Day 1: Coconut Macaroons
Day 2: Pizza Pie
Day 3: Irish Brown Soda Bread
Day 4: Rainbow Pasta
Day 5: No Sugar Added Whole Wheat Banana Bread
Day 6: Irish Flapjacks
Day 7: Sweet Potato Fries
Day 8: Pretzels
Day 9: Snickerdoodles
Day 10: Shortbread
Day 11: Mac & Cheese
Day 12: Pumpkin Bread
Day 13: Goldfish
Days 14-16: Gingerbread House
2 thoughts on “Coronavirus, Quarantine, & Kids”
Love this site!! Great for grandmothers too!
Do you have a set of Baking with Belle measuring cups or child kitchen tools that can be given as gifts to children or grandchildren? Would love to purchase a few sets!!
Thank you for all the suggestions…
Thanks! No products yet, though I’m working on a cookbook that reformats these recipes to make them even more kid-friendly.
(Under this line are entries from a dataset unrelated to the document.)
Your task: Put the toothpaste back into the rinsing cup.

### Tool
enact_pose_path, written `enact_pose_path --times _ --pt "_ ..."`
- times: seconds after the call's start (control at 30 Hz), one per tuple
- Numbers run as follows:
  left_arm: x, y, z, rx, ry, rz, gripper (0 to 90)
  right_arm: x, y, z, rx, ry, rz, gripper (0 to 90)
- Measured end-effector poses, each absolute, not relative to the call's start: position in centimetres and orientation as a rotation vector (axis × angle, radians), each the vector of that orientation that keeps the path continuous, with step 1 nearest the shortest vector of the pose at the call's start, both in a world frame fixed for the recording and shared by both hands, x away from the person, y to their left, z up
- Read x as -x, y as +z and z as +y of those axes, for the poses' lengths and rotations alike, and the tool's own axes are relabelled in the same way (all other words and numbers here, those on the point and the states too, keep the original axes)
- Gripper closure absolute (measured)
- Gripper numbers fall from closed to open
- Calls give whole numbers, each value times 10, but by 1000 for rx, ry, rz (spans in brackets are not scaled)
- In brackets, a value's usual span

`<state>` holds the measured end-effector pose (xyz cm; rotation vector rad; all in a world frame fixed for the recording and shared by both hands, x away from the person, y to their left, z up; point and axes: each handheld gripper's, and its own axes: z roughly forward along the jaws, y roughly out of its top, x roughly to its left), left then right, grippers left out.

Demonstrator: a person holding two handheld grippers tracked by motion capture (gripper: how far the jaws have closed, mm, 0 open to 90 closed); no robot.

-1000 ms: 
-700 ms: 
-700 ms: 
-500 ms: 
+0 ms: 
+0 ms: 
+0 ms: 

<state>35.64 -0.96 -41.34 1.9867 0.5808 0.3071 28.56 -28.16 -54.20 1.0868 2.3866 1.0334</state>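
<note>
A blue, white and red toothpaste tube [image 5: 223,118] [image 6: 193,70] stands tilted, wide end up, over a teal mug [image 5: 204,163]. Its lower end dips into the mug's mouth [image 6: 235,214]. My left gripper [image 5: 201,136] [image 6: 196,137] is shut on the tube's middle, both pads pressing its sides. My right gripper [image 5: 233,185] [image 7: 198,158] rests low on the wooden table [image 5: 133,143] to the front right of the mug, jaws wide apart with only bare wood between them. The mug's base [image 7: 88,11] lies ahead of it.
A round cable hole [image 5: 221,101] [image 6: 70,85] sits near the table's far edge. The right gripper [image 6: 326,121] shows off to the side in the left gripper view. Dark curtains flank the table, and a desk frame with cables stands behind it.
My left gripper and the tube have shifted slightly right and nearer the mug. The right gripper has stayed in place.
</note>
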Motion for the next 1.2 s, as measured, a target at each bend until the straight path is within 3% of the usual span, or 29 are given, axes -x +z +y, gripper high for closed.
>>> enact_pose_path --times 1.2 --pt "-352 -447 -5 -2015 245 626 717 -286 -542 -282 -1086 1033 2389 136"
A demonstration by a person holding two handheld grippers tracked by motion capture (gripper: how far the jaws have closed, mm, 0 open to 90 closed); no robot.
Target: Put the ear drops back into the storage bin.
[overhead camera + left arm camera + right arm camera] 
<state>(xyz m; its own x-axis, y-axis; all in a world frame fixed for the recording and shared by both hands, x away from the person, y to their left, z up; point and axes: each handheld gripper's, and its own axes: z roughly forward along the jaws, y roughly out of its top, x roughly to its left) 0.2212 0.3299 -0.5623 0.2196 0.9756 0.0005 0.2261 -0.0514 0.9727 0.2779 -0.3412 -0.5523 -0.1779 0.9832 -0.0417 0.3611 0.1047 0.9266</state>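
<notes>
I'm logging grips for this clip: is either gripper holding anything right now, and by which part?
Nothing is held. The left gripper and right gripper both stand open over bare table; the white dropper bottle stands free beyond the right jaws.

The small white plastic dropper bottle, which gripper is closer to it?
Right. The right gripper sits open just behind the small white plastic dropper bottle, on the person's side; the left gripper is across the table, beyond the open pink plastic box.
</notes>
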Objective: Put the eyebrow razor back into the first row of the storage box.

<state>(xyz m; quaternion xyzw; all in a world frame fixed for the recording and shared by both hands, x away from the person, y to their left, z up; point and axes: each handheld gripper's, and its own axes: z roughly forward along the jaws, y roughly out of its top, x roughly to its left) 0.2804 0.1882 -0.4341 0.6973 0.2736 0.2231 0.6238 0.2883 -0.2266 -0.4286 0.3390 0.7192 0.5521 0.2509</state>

I’m sure a kitchen tool set would go with it perfectly!
Meanwhile, I really like some of the following products for little hands:
•Food Network Mini Whisks (available at Kohl’s, in a set of 2 that allows everyone to have their own whisk)
•any sturdy stainless steel measuring spoons with deep round bowls – I find these the most likely to fit into spice jars and the least likely to lose half the contents when toddlers insist on doing it themselves
•a mini rolling pin (9-12”, I like wood but silicone works too) – we steal one from our PlayDoh set when cutting out cookies!